I have a long memory, so please dont be offended when one day, I appear to be more than a little selfish whilst you struggle with moving house or whatever!!!

So, the rest of the day was taken over to loading the other two packs of bricks, all 936, 2.5 tons of them in through a side window and laying them between the scantlings.

This time it was harder than the first pack as I had further to carry them, so I made stacks of 9 which I could carry the full length of the boat, making the walking back and forth more efficient. Finally, I cleaned up and replaced the window, sealing with silicon just as it was getting dark.

Another 10 hour day. My poor bones and muscles are realy starting to ache now, and I had a hot shower and felt so glad I dont have to do it again. Today is Sunday, so Ive had a few extra hours in bed. Its rained a lot in the night so I cant wait to get aboard and see if the hatches are water tight.

Friday, 1 October 2010

Noahs ark

Another new month has arrived and im already wondering where this will be in 31 days from now. I certainly dont want another day like this one as its rained, rained and rained some more, then when I thought it was finished it realy rained.

Water is supposed to be on the outside but almost half the bilge area has water in it. I found out that the flexible acrylic sealant I was advised to bed the window frames in with doesnt work.
Its actually water based, which makes me wonder how the hell it can be water proof. At the moment, it resembles runny yoghurt and is about as much use as soggy rice paper. To add insult to injury, its stripped the red oxide paint off the steelwork
This means I have to wait for a nice dry day, take them out, clean them up, paint and replace with sealant which is more reliable. Regular silicone has never let me down.

Anyway, on Wednesday I ordered 3 packs of paving blocks, total weight 3.75 tons, 1404 bricks in total for the bilge ballast. I finished cutting back the insulation and cleaning up the mess, over 12 bags of it, but its a once only job so I dont mind. Yesterday I got the timbers bolted to the scantlings and was back at work early this morning to tighten all of the 83 bolts.

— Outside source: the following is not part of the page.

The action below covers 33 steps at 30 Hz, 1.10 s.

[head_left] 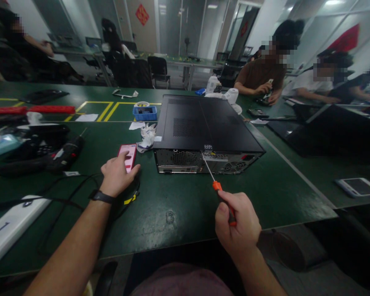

Then the bricks arrived and I had no sooner got the forklift and taken the window out and it started to rain more heavily.

I managed to unload and lay the first pack of bricks before I was totally soaked to the skin, so I sat in the car with the heater running to warm up and dry out a little. The day was a washout, the kind of rain that comes up with the tide so I departed for Hereford to collect some bits and pieces.